Senate's endorsement of torture is just business as usual for USA. There has been and will be much hand-wringing and indignation over the Senate's cowardly endorsement Thursday of torture as an official U.S. policy. Granted, it's morally despicable, useless from an intelligence standpoint, and poses a grave new danger to both U.S. soldiers and ordinary Americans. Truly abominable. About the only thing torture is really useful for -- aside from entertaining genuinely sadistic guards and interrogators (far more are probably traumatized than entertained by the experience) –- is, as I noted in a column last week, gathering the "evidence" to support official lies.
That said, let's put this issue in context. Before this bill "legalizing" torture (it's still a war crime, whether Bush and the Republicans want to acknowledge it or not), in the last five years the policies of the Bush cabal have already resulted in the torture of tens of thousands of people, many of them completely innocent, not just at Abu Ghraib but in many other Iraq prisons and in Afghanistan, at Guantanamo, and in the secret gulag of CIA and other prisons scattered throughout the globe.It's also worth noting that many of the torture techniques used, along with more than a few of the guards and interrogators using them, have been imported directly from federal and state prison systems in the U.S., where, especially in high-security "control units," such techniques have been in vogue for a decade or more. Just ask Amnesty International, or Human Rights Watch.That's what's happened this summer in Iraq. Where's the outrage?
Meanwhile, the CIA is also "rendering" victims to prisons in countries like Egypt and Syria, where the U.S. can be confident they'll be tortured on our behalf. This is a major scandal in Canada, where an innocent Canadian citizen survived a nearly year-long, American-delivered descent into Syrian hell, and in Europe, where the E.U. is investigating whether both CIA prisons in Eastern Europe and overflights of rendered CIA prisoners constituted violations by member states of Europe's rather more enlightened human rights laws.
And just last week, a report by the U.N. special investigator on torture had this to say about torture in Iraq:
"Detainees' bodies show signs of beating using electric cables, wounds in different parts of their bodies including in the head and genitals, broken bones of legs and hands, electric and cigarette burns."

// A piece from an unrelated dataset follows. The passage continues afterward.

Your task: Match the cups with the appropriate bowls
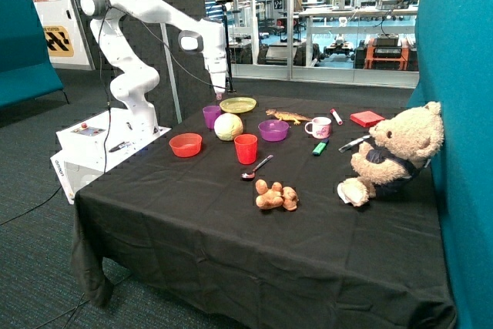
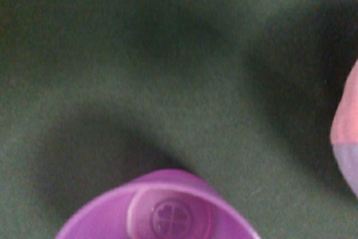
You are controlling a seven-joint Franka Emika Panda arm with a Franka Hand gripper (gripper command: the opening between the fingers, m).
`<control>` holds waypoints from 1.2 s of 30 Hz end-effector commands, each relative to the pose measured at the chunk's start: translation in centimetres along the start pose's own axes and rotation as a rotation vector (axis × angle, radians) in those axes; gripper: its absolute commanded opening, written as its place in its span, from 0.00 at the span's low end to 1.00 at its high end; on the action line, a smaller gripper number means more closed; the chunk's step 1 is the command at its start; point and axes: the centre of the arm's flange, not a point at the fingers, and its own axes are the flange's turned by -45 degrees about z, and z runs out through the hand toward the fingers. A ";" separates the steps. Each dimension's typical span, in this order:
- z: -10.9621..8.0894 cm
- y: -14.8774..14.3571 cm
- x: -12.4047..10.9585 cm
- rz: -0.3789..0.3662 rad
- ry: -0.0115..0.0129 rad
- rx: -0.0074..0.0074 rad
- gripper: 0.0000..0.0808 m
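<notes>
Just above purple cup — jaws.

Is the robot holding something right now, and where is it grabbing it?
Nothing seems held. The end effector hangs just above the purple cup, which stands upright on the table; the wrist view looks down into that cup.

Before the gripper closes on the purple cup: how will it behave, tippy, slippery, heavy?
The purple cup stands upright and empty; the wrist view shows its bare bottom, so probably light. It looks like smooth thin plastic, so likely slippery and a bit flexible under a squeeze. Taller than wide on soft black cloth, it may tip if nudged near the rim. The gripper hovers just above it.
</notes>
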 end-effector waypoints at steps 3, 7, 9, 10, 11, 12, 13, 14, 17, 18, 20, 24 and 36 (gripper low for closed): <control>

Human rights groups welcomed the report but stated that it's not just our client, Shiite-controlled government that's torturing in Iraq; torture in U.S.-run prisons in Iraq continues to be endemic. Meanwhile, the report also had this to say, regarding Iraq's death squads and bodies brought to the Baghdad morgue:
"[They] often bear signs of severe torture including acid-induced injuries and burns caused by chemical substances, missing skin, broken bones (back, hands and legs), missing eyes and wounds caused by power drills or nails."

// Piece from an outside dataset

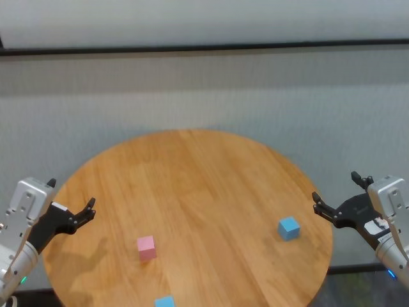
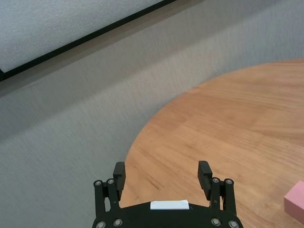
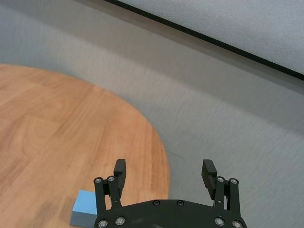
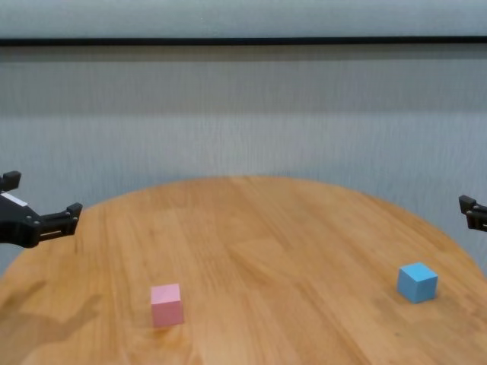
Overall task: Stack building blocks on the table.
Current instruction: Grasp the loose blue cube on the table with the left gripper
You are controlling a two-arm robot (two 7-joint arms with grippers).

Anyone surviving all this is, for their trouble, shot in the head.
The report also concluded that torture in Iraq is now more widespread than it was under Saddam Hussein. That's a pretty low bar to crawl under. Is it coincidence that both the U.S. and the U.S.-backed Shiite government are torturing in Iraq? Of course not. Consider the man most commonly linked with those death squads, Bayan Jabr, who has now been part of the last three Iraq governments, members of each of which were hand-picked or vetted by the Bush administration. Jabr became Finance Minister earlier this year, even after, while the Interior Minister in 2005-06, Jabr's ministry was discovered by U.S. troops last December to be running a secret torture prison with 169 brutalized, emaciated, mostly Sunni prisoners. Allegations of a whole network of such prisons then emerged. Meanwhile, in mid-2005, parallel to Jabr's assumption of the Interior post, Shiite death squads began targeting Sunni civilians, first in Baghdad and then throughout much of Shiite-controlled Iraq.
In the past 15 months, those death squads have killed many thousands, perhaps even tens of thousands of mostly Sunnis. The squads frequently wear Iraqi police or military uniforms, often use government vehicles, and are widely believed to be originated through, if not outright run by, the Shiite-controlled Interior Ministry, under first Jabr and now his successor. The squads have apparently spread to other Shiite-controlled ministries, too, particularly Health; most Iraqis, even those mortally wounded in Iraq's ever-present random violence, now refuse to go to hospitals to get their wounds treated due to death squads that pull patients out of hospital beds, take them to a secluded place, and execute them. Often after torturing them.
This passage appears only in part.